* WORK TO COMPLETE *
Return all lines below containing the word "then".

(Data excerpts)
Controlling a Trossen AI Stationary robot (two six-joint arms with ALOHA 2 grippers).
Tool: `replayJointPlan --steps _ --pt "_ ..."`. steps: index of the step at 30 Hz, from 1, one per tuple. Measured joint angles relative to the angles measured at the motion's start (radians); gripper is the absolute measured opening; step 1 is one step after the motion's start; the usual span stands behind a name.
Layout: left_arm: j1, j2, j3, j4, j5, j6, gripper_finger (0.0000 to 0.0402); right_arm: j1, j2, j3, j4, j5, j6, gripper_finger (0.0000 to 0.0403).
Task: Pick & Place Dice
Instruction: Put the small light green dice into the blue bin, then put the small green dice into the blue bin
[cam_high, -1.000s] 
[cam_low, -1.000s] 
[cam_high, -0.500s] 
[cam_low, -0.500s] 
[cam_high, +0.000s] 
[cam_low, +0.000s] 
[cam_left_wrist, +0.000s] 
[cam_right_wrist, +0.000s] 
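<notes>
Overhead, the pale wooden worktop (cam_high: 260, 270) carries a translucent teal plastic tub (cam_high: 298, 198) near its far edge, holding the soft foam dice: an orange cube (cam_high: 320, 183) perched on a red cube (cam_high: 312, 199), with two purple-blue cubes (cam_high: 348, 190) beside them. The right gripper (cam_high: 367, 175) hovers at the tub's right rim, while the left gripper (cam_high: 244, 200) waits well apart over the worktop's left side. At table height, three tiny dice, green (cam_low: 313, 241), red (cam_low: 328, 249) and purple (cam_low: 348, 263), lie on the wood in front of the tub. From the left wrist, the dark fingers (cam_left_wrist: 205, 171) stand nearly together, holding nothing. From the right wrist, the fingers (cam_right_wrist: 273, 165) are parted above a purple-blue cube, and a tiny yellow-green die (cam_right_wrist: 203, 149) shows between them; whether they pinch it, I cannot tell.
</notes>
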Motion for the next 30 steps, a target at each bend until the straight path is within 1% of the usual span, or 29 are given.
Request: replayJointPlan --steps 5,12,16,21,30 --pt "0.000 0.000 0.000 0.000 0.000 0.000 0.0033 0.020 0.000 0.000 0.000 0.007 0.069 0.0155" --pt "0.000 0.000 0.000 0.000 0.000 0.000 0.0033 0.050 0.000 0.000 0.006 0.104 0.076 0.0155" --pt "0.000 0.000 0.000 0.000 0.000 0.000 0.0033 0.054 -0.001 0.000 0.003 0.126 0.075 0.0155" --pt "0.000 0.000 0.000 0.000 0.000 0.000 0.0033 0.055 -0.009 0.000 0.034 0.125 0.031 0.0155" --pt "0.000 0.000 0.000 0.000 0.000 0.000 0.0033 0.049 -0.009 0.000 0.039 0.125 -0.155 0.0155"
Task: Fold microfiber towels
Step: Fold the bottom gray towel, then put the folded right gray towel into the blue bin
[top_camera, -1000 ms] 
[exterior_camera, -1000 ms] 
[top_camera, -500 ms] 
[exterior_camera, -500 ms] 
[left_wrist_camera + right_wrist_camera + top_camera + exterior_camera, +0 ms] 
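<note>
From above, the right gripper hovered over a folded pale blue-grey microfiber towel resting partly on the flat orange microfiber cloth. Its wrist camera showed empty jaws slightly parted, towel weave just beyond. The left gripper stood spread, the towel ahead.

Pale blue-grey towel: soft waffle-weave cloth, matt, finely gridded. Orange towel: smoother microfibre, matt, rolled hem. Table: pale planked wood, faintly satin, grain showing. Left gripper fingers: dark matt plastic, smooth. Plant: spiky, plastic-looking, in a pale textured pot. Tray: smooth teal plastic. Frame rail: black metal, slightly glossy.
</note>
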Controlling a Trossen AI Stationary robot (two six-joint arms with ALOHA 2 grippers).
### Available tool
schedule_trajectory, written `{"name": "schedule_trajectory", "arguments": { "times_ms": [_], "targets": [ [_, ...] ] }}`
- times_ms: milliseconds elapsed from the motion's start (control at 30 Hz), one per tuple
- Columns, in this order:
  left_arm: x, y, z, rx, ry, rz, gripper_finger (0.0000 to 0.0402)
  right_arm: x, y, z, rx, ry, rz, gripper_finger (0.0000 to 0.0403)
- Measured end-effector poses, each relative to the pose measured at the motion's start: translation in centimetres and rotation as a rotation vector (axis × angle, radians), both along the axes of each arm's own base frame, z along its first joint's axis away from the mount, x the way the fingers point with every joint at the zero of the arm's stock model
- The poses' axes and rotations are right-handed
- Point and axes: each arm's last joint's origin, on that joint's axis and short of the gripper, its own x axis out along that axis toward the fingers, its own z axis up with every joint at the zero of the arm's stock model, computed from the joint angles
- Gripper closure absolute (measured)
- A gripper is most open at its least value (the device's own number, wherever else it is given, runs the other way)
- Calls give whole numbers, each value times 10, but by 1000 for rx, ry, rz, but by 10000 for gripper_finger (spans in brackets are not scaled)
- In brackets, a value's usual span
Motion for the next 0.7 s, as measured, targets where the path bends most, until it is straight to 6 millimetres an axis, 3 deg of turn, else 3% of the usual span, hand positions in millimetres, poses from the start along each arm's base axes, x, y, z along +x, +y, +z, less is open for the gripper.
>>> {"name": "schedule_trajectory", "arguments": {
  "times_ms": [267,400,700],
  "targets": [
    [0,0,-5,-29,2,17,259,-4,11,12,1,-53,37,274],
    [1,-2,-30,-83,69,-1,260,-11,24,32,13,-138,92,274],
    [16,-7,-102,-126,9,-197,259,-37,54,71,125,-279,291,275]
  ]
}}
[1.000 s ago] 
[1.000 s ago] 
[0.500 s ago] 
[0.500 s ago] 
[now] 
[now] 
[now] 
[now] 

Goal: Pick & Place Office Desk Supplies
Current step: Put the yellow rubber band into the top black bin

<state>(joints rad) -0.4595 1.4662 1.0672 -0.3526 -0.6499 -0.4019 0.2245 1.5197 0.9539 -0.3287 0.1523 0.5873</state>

* SOLUTION TO THIS TASK *
Instruction: Put the small light green dice into the blue bin, then put the small green dice into the blue bin
Step: Fold the bottom gray towel, then put the folded right gray towel into the blue bin

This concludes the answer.